Exercise details: Copy each line that contains the string "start", taking them from the material.

Data:
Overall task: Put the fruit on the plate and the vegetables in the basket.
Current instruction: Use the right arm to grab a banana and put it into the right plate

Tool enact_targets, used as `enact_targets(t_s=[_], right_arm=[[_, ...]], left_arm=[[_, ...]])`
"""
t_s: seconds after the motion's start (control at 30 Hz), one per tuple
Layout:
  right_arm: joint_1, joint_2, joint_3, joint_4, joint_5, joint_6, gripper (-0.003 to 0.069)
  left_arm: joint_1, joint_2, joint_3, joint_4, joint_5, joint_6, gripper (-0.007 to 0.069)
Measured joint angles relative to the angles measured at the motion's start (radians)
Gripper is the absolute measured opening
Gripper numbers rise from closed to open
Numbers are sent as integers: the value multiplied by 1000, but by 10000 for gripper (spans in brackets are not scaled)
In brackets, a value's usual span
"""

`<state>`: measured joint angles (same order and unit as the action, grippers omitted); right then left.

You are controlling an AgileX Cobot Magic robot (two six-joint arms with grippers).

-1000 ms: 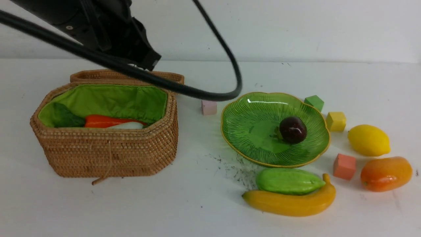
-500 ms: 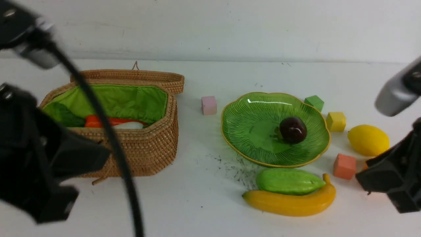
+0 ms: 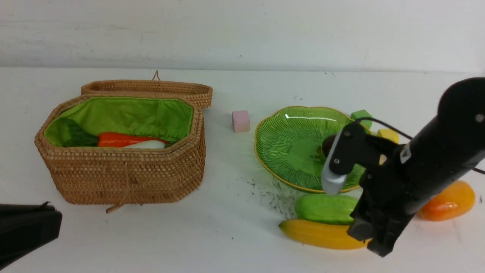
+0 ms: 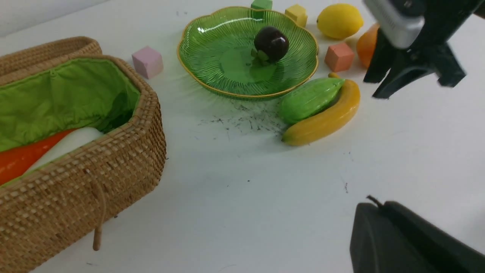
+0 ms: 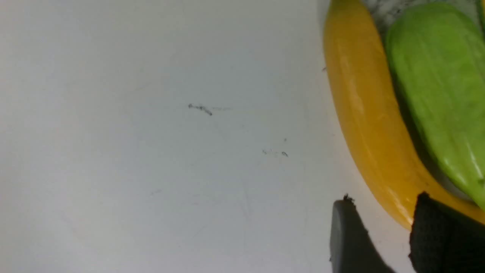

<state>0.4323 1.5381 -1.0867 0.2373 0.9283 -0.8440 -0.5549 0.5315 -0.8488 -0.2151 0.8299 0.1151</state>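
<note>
The wicker basket [image 3: 125, 178] stands open at left with the carrot [image 3: 121, 139] and the white radish [image 3: 147, 144] inside. The green plate [image 3: 276, 129] holds the maroon ball [image 4: 271, 42]. In front of the plate the gourd [image 3: 322, 208] lies against the banana [image 3: 318, 235]. The mango [image 3: 451, 203] is at right, the lemon [image 4: 340, 21] behind it. My right gripper [image 5: 382, 204] is open, low over the banana's [image 5: 363, 113] right end, with bare table between its fingers. My left gripper [image 4: 373, 204] is shut and empty near the front left edge.
Foam cubes lie around the plate: pink [image 3: 241, 121] to its left, green [image 3: 360, 113] and yellow [image 3: 386, 132] behind it, salmon [image 4: 338, 57] beside the mango. The basket lid [image 3: 151, 88] lies open behind the basket. My right arm [image 3: 435, 159] hides the lemon in the front view.
The left arm has pulled back from above the basket to the front left corner. The right arm has swung in from the right and come down over the banana's end.
</note>
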Motion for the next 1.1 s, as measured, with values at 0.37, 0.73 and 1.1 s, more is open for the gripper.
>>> enact_targets(t_s=[0.37,0.73,1.1], right_arm=[[0,136,-1,-38,-53,-59,414],[0,176,-1,-98,-132,-66,454],[0,237,-1,-101,-174,-73,454]], left_arm=[[0,-1,1,-43,-11,46,-13],[0,-1,1,-45,-11,46,-13],[0,-1,1,-53,-33,48,-13]])
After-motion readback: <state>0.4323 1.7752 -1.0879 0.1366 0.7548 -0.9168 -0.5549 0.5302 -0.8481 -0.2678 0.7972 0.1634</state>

Solution to this task:
t_s: seconds after the motion's start (control at 30 Hz), one per tuple
Measured joint angles relative to the angles measured at the motion's start (radians)

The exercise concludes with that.